> [WHAT YOU HAVE TO DO]
Write the entries out again. Each one must match exactly.

########

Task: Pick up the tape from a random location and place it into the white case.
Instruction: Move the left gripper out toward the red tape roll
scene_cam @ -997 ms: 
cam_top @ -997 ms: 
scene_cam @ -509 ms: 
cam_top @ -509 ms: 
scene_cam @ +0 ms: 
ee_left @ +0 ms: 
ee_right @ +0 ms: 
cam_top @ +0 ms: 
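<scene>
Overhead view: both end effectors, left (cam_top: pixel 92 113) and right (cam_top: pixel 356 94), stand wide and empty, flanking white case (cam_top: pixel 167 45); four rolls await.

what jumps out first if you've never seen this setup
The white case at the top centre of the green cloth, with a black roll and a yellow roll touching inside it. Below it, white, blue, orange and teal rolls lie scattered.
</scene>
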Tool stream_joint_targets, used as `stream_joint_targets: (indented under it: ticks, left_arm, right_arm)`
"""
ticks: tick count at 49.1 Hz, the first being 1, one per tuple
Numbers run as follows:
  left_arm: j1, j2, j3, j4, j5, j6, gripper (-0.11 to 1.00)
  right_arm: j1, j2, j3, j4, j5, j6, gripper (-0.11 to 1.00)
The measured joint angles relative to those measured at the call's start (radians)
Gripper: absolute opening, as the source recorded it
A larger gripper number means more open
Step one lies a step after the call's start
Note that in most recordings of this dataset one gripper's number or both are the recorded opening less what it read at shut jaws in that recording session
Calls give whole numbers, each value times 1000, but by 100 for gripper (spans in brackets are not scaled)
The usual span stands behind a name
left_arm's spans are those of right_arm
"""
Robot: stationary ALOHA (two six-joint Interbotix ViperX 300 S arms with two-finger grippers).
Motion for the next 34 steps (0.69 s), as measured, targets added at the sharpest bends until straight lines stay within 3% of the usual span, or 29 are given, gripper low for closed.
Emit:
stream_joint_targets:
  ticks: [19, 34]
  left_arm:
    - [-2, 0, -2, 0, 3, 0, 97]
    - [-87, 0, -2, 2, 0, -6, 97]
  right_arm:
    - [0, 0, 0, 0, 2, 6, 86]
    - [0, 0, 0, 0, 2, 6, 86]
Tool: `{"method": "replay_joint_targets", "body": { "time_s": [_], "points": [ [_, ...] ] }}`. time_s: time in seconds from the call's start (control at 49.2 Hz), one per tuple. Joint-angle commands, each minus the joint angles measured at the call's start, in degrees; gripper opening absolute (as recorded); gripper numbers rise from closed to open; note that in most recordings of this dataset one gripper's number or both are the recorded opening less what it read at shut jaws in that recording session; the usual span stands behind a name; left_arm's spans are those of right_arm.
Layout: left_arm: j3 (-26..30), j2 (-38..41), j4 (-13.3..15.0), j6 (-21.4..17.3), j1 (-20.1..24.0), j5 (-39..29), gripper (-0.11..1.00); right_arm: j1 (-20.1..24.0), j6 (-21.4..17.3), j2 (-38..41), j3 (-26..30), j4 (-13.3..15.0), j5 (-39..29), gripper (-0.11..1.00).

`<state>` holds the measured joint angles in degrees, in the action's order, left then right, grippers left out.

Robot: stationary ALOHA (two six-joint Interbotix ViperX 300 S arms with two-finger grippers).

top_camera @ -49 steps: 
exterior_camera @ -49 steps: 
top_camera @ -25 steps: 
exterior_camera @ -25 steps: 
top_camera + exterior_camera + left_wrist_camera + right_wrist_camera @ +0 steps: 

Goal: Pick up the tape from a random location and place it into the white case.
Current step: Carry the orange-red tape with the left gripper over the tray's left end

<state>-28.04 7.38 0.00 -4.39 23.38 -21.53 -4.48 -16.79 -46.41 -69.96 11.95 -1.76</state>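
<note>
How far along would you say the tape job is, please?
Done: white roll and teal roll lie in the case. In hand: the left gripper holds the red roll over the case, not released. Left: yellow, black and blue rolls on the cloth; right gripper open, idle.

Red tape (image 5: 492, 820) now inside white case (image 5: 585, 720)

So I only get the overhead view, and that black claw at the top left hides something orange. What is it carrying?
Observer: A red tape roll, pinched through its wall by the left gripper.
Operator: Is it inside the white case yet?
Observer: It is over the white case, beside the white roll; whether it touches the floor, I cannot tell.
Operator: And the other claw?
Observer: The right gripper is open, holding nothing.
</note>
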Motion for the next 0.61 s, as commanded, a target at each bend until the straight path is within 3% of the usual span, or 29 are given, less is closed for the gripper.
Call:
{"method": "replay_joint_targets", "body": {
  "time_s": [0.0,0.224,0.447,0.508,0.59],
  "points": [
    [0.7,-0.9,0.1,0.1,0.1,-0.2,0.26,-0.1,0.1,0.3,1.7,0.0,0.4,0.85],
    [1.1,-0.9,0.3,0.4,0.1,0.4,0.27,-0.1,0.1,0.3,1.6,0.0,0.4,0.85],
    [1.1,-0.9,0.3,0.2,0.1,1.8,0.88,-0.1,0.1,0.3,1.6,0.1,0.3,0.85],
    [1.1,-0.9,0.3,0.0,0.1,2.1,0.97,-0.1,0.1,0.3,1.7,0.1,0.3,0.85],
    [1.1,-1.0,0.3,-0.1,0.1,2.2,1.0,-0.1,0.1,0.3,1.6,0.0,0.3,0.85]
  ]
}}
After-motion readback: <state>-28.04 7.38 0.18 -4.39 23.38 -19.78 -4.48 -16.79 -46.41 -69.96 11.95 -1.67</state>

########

> [COMPLETED EXERCISE]
Task: Pick up the tape from a random location and place it into the white case.
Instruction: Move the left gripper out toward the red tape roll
scene_cam @ -997 ms: 
cam_top @ -997 ms: 
scene_cam @ -509 ms: 
cam_top @ -509 ms: 
scene_cam @ +0 ms: 
ee_left @ +0 ms: 
ee_right @ +0 ms: 
cam_top @ +0 ms: 
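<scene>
Overhead view: both end effectors, left (cam_top: pixel 92 113) and right (cam_top: pixel 356 94), stand wide and empty, flanking white case (cam_top: pixel 167 45); four rolls await.

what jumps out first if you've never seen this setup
The white case at the top centre of the green cloth, with a black roll and a yellow roll touching inside it. Below it, white, blue, orange and teal rolls lie scattered.
</scene>
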Tool stream_joint_targets, used as `stream_joint_targets: (indented under it: ticks, left_arm, right_arm)`
"""
ticks: tick count at 49.1 Hz, the first being 1, one per tuple
Numbers run as follows:
  left_arm: j1, j2, j3, j4, j5, j6, gripper (-0.11 to 1.00)
  right_arm: j1, j2, j3, j4, j5, j6, gripper (-0.11 to 1.00)
The measured joint angles relative to those measured at the call's start (radians)
Gripper: absolute opening, as the source recorded it
A larger gripper number means more open
Step one lies a step after the call's start
Note that in most recordings of this dataset one gripper's number or both are the recorded opening less what it read at shut jaws in that recording session
Calls give whole numbers, each value times 1000, but by 100 for gripper (spans in brackets are not scaled)
The usual span stands behind a name
left_arm's spans are those of right_arm
"""
Robot: stationary ALOHA (two six-joint Interbotix ViperX 300 S arms with two-finger grippers).
Motion for the next 34 steps (0.69 s), as measured, targets added at the sharpest bends until straight lines stay within 3% of the usual span, or 29 are given, gripper low for closed.
Emit:
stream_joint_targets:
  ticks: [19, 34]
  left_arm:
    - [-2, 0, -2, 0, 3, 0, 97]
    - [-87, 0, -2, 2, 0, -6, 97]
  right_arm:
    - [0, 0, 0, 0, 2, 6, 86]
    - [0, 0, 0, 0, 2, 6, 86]
Tool: `{"method": "replay_joint_targets", "body": { "time_s": [_], "points": [ [_, ...] ] }}`. time_s: time in seconds from the call's start (control at 49.2 Hz), one per tuple. Joint-angle commands, each minus the joint angles measured at the call's start, in degrees; gripper opening absolute (as recorded); gripper numbers rise from closed to open; note that in most recordings of this dataset one gripper's number or both are the recorded opening less what it read at shut jaws in that recording session; the usual span stands behind a name; left_arm's spans are those of right_arm.
Layout: left_arm: j3 (-26..30), j2 (-38..41), j4 (-13.3..15.0), j6 (-21.4..17.3), j1 (-20.1..24.0), j5 (-39..29), gripper (-0.11..1.00); right_arm: j1 (-20.1..24.0), j6 (-21.4..17.3), j2 (-38..41), j3 (-26..30), j4 (-13.3..15.0), j5 (-39..29), gripper (-0.11..1.00).

`<state>` holds the measured joint angles in degrees, in the action's order, left then right, grippers left out.

Robot: stationary ALOHA (two six-joint Interbotix ViperX 300 S arms with two-finger grippers).

top_camera @ -49 steps: 
exterior_camera @ -49 steps: 
top_camera @ -25 steps: 
exterior_camera @ -25 steps: 
top_camera + exterior_camera + left_wrist_camera + right_wrist_camera @ +0 steps: 

Goal: Pick up the tape from a random location and place it into the white case.
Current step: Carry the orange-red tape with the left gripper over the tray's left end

<state>-28.04 7.38 0.00 -4.39 23.38 -21.53 -4.48 -16.79 -46.41 -69.96 11.95 -1.76</state>
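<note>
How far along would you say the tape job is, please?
Done: white roll and teal roll lie in the case. In hand: the left gripper holds the red roll over the case, not released. Left: yellow, black and blue rolls on the cloth; right gripper open, idle.

Red tape (image 5: 492, 820) now inside white case (image 5: 585, 720)

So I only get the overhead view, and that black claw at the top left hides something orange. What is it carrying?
Observer: A red tape roll, pinched through its wall by the left gripper.
Operator: Is it inside the white case yet?
Observer: It is over the white case, beside the white roll; whether it touches the floor, I cannot tell.
Operator: And the other claw?
Observer: The right gripper is open, holding nothing.
</note>
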Motion for the next 0.61 s, as commanded, a target at each bend until the straight path is within 3% of the usual span, or 29 are given, less is closed for the gripper.
Call:
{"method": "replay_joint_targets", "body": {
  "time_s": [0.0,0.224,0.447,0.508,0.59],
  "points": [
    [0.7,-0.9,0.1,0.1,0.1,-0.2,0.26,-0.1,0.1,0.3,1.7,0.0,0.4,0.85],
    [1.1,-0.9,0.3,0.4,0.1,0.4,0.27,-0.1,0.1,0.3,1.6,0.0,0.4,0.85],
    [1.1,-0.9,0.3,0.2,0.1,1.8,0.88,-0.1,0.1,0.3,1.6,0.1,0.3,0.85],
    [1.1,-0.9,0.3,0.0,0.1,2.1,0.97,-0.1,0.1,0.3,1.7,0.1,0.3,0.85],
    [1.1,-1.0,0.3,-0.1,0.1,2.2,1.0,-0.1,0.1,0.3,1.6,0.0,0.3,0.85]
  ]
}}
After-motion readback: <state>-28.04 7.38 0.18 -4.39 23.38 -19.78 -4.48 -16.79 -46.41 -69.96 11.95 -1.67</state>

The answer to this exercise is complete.